L'hiver avait été long, le soleil était haut dans le ciel et la vue de foule qui se pressait aux 4 marchés de Toulouse ne laissait pas préfigurer un quelconque orage. Nous étions sortis ce matin-là dans le but de visiter le grand salon du jeu qui avait lieu au parc des expositions de Toulouse. En fait, j'aurais dû me préparer, les cartes météo de la veille annonçaient un risque d'orages modérés dans l'après-midi. La veille, j'avais vu cette animation satellite où on voyait remonter une colonne d'air humide depuis l'Ariège jusqu'à Montauban. Cette colonne d'air semblait bloquée et formait un entonnoir dont la pointe Sud se rapprochait de la ville rose. Voici l'animation de la veille. On voit déjà un système en V se former sur le Sud-Ouest :
C'est sans trop de méfiance que je me dirige avec mes amis vers le parc des expositions de Toulouse sur mon vélo. Il est 14h. Sarkozy est aussi au parc aujourd'hui pour sa pseudo-campagne (rarement vu autant de monde là-bas!!)
18h, nous sortons du salon, un cumulus rond et sombre (rare d'en voir de pareils sous nos latitudes) gonfle au dessus de Toulouse, le temps est lourd, sans vent, et les yeux sont levés vers le ciels. Mais à ce moment rien ne permet de prévoir la tornade. Il fait chaud et le mölkky est jetté:) nous décidons de préparer un pic-nique sous le pont Neuf de Toulouse.

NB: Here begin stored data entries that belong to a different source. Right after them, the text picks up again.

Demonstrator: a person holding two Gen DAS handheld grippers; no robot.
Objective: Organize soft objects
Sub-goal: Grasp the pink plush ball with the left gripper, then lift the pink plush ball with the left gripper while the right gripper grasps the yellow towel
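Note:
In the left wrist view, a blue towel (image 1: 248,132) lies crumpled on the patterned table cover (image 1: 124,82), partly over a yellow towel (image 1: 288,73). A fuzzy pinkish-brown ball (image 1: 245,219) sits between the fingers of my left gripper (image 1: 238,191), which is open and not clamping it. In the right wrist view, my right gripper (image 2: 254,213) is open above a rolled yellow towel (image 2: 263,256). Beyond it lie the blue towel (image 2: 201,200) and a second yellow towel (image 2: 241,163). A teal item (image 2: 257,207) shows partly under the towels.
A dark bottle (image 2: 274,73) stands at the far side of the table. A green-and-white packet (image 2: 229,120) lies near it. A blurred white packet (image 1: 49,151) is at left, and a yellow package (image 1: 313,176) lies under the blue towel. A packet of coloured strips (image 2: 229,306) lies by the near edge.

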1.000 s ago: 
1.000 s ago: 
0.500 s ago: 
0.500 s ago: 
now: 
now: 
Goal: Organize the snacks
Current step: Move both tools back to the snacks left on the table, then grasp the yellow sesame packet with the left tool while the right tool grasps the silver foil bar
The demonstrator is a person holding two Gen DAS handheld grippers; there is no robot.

J'enfourche mon vélo et me dirige chez moi pour récupérer quelque chose à manger. Arrivé chez-moi en centre ville, le tonnerre se met à gronder au loin, et m**de! Je ne peux plus changer mes plans maintenant. Le ciel est vraiment noir au dessus de Toulouse. Le temps de battre le record absolu de la douche la plus rapide, de prendre mon sac à dos, un saucisson et un couteau, la caméra (on ne sait jamais) et l'appareil photo, et hop, je prends la route du pont Neuf. En descendant les allées Jean Jaurès, des gouttes de pluie grosses comme des œufs commencent à marteler le sol, c'est bien le moment ! Le saucission va prendre l'eau ! Mais je devine que c'est une averse temporaire, alors je continue jusqu'au pont... Arrivé là-bas pas le temps de descendre rejoindre les autres, la forme au dessus des arbres m'est étrangement familière, on distingue un entonnoir gris qui descend du nuage...
J'ai eu le coup de speed de l'année! J'ai jeté le vélo, sorti le saucisson et la caméra pour ne pas rater l'événement, clic, clac, une photo, une vidéo, un zoom; et le sentiment d'assister à La chose du siècle. Pour moi pas de doute, c'est bien une tornade.
Je suis loin de la tornade, peut-être 6 km ou plus. Sa forme descend des nuages pour se perdre derrière les arbres au Sud, en direction de la cité du Mirail. A ce moment je n'ai encore aucune idée du lieu exact. Ce qui m'a marqué c'est le mec tout affolé, vélo à terre et caméra à la main sur le pont Neuf, zoomant entre les passants qui ne réagissaient pas! Ça a duré quelques minutes, le temps de poser mon petit trépied sur le muret et de placer la caméra en mode "time lapse", et de ne plus y toucher, au risque de gâcher peut-être La vidéo du siècle.
Le tourbillon continue, le téléphone sonne. Je réponds, détaché, il y avait une tornade... je me souviendrai toute ma vie de l'indifférence des passants qui se promenaient sur les berges de la Garonne! Ca peut sembler bête comme spectacle, mais quand on attend ça toute sa vie sans plus y croire, ça change tout ! On n'y croit plus, on ne s'y attend pas, ce n'était pas prévu, on l'espérait quelque part au fond de nous mais le deuil était fait... et pourtant. La vidéo de la tornade a fait pas mal de vues sur youtube, et même si j'aurais pu être au pied de la tornade ce jour là, je suis content d'avoir pris ma caméra.